◆ **Task prompt**
Reproduce the following data exactly, minus any images.

◆ **Collected data**
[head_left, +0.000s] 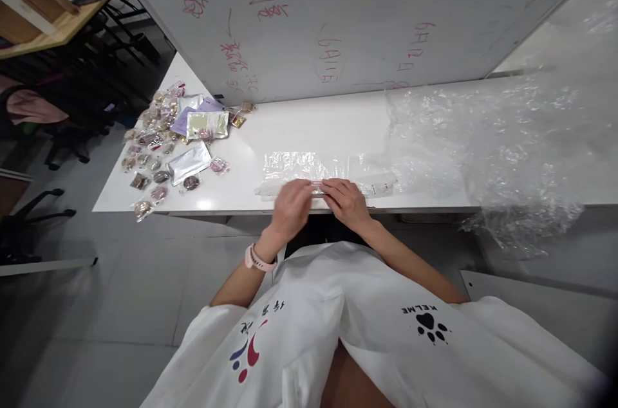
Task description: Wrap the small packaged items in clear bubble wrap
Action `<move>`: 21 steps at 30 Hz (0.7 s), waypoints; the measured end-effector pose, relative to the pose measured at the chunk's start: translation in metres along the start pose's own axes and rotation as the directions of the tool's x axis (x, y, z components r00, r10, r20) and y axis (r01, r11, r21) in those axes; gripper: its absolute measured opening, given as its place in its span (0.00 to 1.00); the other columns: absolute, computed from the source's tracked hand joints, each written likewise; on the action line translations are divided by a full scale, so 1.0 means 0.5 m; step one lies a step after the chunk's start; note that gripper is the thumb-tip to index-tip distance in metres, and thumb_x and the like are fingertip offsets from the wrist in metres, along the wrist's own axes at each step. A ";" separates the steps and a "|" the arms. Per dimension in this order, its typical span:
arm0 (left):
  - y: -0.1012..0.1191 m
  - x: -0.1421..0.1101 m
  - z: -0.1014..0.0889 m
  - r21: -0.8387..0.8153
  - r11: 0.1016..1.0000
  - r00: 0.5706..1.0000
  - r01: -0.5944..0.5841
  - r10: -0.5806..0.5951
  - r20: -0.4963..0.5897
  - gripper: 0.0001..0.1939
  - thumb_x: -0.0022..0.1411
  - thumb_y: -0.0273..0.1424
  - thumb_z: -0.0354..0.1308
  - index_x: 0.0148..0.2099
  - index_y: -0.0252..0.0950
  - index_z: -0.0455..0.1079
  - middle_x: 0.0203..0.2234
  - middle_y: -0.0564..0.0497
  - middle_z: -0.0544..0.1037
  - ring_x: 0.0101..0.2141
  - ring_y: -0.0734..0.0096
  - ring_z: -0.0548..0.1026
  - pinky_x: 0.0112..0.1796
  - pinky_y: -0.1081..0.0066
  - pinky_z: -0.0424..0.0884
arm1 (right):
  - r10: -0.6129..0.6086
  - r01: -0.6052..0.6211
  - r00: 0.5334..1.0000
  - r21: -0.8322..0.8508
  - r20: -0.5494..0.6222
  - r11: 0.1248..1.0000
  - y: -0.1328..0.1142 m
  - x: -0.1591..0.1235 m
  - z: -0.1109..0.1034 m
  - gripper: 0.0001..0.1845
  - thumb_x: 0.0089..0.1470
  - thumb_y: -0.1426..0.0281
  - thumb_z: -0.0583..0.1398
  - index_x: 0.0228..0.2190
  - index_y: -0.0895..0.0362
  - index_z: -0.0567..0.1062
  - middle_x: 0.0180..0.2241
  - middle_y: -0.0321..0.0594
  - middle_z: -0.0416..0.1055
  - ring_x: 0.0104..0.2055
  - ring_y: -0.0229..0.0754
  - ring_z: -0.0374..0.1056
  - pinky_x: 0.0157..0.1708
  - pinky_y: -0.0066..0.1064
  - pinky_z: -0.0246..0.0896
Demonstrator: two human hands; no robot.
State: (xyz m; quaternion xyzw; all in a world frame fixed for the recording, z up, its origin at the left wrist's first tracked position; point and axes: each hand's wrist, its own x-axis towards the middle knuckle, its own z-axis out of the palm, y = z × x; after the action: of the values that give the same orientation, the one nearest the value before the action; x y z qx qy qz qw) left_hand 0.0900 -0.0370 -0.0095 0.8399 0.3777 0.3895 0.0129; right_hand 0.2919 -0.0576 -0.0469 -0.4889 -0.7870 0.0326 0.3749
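A strip of clear plastic wrap (309, 165) lies along the front edge of the white table, its near side gathered into a long fold or roll. My left hand (292, 207) has its fingers bent over the middle of that roll and is slightly blurred. Close beside it, my right hand (346, 203) presses the same roll with curled fingers. A thin red line shows between the fingertips; whatever is inside the roll is hidden. On the right, the strip meets a large crumpled heap of clear plastic wrap (492, 144).
Several small wrapped snacks (159, 176) are spread over the table's left end, with silver pouches (190, 163) and a green packet (207, 125) among them. A whiteboard (299, 22) with red writing stands behind. Some plastic hangs over the front edge at right.
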 end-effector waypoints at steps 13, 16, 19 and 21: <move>-0.083 0.030 0.043 -0.208 0.975 0.895 -0.082 0.164 0.415 0.16 0.70 0.35 0.56 0.58 0.38 0.69 0.53 0.42 0.77 0.55 0.61 0.74 0.53 0.54 0.74 | -0.009 0.005 0.996 0.042 0.091 0.999 0.017 -0.013 -0.023 0.19 0.66 0.71 0.54 0.56 0.52 0.72 0.57 0.45 0.71 0.56 0.47 0.66 0.55 0.45 0.66; -0.094 0.055 0.038 -0.299 0.952 0.876 -0.061 0.195 0.442 0.15 0.66 0.34 0.61 0.55 0.39 0.73 0.50 0.44 0.79 0.54 0.62 0.74 0.52 0.55 0.75 | 0.038 -0.038 0.999 0.011 0.022 0.999 0.000 -0.027 -0.015 0.18 0.66 0.71 0.53 0.55 0.53 0.73 0.56 0.46 0.71 0.57 0.48 0.66 0.54 0.44 0.65; -0.103 0.079 0.038 -0.396 0.918 0.858 -0.018 0.218 0.466 0.14 0.64 0.33 0.63 0.52 0.41 0.76 0.48 0.45 0.80 0.53 0.63 0.74 0.49 0.58 0.77 | 0.091 -0.091 0.995 -0.008 -0.032 0.996 -0.011 -0.035 -0.004 0.16 0.66 0.67 0.56 0.52 0.54 0.73 0.54 0.49 0.72 0.56 0.50 0.67 0.53 0.44 0.65; -0.106 0.093 0.038 -0.439 0.898 0.832 0.038 0.215 0.511 0.14 0.63 0.33 0.64 0.51 0.42 0.77 0.48 0.45 0.80 0.53 0.63 0.74 0.50 0.58 0.76 | 0.118 -0.119 0.991 -0.027 -0.060 0.992 -0.014 -0.036 0.003 0.15 0.64 0.63 0.59 0.50 0.54 0.74 0.52 0.49 0.72 0.54 0.50 0.68 0.50 0.43 0.64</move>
State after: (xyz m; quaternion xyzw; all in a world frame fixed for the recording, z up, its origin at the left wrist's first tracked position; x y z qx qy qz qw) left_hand 0.0886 0.0359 -0.0094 0.9085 0.2219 0.2070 0.2873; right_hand 0.2900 -0.0751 -0.0550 -0.5411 -0.7456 0.0285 0.3879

◆ **Problem solution**
[head_left, +0.000s] 
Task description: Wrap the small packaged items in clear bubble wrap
Action `<move>`: 21 steps at 30 Hz (0.7 s), waypoints; the measured end-effector pose, relative to the pose measured at the chunk's start: translation in metres along the start pose's own axes and rotation as the directions of the tool's x axis (x, y, z components r00, r10, r20) and y axis (r01, r11, r21) in those axes; gripper: its absolute measured opening, given as its place in its span (0.00 to 1.00); the other columns: absolute, computed from the source's tracked hand joints, each written likewise; on the action line translations are divided by a full scale, so 1.0 means 0.5 m; step one lies a step after the chunk's start; note that gripper is the thumb-tip to index-tip distance in metres, and thumb_x and the like are fingertip offsets from the wrist in metres, along the wrist's own axes at each step. A ";" separates the steps and a "|" the arms. Per dimension in this order, its typical span:
arm0 (left):
  - y: -0.1012..0.1191 m
  - x: -0.1421..0.1101 m
  - z: -0.1014..0.0889 m
  - r21: -0.8387..0.8153
  - r11: 0.1016..1.0000
  - r00: 0.5706..1.0000
  - r01: -0.5944..0.5841
  - r10: -0.5806..0.5951
  - r20: -0.4963..0.5897
  - gripper: 0.0001..0.1939
  - thumb_x: -0.0022..0.1411
  - thumb_y: -0.0273..0.1424
  - thumb_z: -0.0354..0.1308
  - index_x: 0.0148..0.2099
  - index_y: -0.0252..0.0950
  - index_z: -0.0455..0.1079
  - middle_x: 0.0203..0.2234
  - middle_y: -0.0564..0.0497
  - middle_z: -0.0544..0.1037
  - ring_x: 0.0101..0.2141
  - ring_y: -0.0734..0.0096
  - ring_z: -0.0548..0.1026
  - pinky_x: 0.0112..0.1796
  - pinky_y: -0.1081..0.0066
  - pinky_z: -0.0424..0.0884
arm1 (right):
  - r10: -0.6129..0.6086
  - r01: -0.6052..0.6211
  - r00: 0.5334..1.0000
  - r21: -0.8322..0.8508
  - r20: -0.5494..0.6222
  - r11: 0.1248..1.0000
  - y: -0.1328..0.1142 m
  - x: -0.1591..0.1235 m
  - z: -0.1109..0.1034 m
  - gripper: 0.0001..0.1845
  - thumb_x: 0.0089..0.1470
  - thumb_y: -0.1426..0.0281
  - thumb_z: -0.0583..0.1398
  - index_x: 0.0228..0.2190
  - index_y: -0.0895..0.0362
  - index_z: -0.0567..0.1062
  - middle_x: 0.0180..0.2241
  - middle_y: -0.0321..0.0594
  - middle_z: -0.0416..0.1055
  - ring_x: 0.0104..0.2055
  - ring_y: -0.0229..0.0754
  - ring_z: -0.0374..0.1056
  - pinky_x: 0.0157..0.1708
  - pinky_y: -0.0066..0.1064
  - pinky_z: -0.0246..0.0896
Demonstrator: two human hands; no robot.
State: (xyz m; quaternion xyzw; all in a world frame fixed for the recording, z up, its origin at the left wrist's first tracked position; point and axes: each hand's wrist, its own x-axis towards the middle knuckle, its own z-axis out of the palm, y = z × x; after the action: of the values that give the same orientation, the one nearest the value before the action; x y z qx qy qz qw) left_hand 0.0900 -0.0370 -0.0095 0.8399 0.3777 0.3895 0.0129; right_hand 0.2919 -0.0576 -0.0469 -0.4889 -0.7870 0.0326 0.3749
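A strip of clear plastic wrap (309, 165) lies along the front edge of the white table, its near side gathered into a long fold or roll. My left hand (292, 207) has its fingers bent over the middle of that roll and is slightly blurred. Close beside it, my right hand (346, 203) presses the same roll with curled fingers. A thin red line shows between the fingertips; whatever is inside the roll is hidden. On the right, the strip meets a large crumpled heap of clear plastic wrap (492, 144).
Several small wrapped snacks (159, 176) are spread over the table's left end, with silver pouches (190, 163) and a green packet (207, 125) among them. A whiteboard (299, 22) with red writing stands behind. Some plastic hangs over the front edge at right.
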 end-effector waypoints at steps 13, 16, 19 and 21: <move>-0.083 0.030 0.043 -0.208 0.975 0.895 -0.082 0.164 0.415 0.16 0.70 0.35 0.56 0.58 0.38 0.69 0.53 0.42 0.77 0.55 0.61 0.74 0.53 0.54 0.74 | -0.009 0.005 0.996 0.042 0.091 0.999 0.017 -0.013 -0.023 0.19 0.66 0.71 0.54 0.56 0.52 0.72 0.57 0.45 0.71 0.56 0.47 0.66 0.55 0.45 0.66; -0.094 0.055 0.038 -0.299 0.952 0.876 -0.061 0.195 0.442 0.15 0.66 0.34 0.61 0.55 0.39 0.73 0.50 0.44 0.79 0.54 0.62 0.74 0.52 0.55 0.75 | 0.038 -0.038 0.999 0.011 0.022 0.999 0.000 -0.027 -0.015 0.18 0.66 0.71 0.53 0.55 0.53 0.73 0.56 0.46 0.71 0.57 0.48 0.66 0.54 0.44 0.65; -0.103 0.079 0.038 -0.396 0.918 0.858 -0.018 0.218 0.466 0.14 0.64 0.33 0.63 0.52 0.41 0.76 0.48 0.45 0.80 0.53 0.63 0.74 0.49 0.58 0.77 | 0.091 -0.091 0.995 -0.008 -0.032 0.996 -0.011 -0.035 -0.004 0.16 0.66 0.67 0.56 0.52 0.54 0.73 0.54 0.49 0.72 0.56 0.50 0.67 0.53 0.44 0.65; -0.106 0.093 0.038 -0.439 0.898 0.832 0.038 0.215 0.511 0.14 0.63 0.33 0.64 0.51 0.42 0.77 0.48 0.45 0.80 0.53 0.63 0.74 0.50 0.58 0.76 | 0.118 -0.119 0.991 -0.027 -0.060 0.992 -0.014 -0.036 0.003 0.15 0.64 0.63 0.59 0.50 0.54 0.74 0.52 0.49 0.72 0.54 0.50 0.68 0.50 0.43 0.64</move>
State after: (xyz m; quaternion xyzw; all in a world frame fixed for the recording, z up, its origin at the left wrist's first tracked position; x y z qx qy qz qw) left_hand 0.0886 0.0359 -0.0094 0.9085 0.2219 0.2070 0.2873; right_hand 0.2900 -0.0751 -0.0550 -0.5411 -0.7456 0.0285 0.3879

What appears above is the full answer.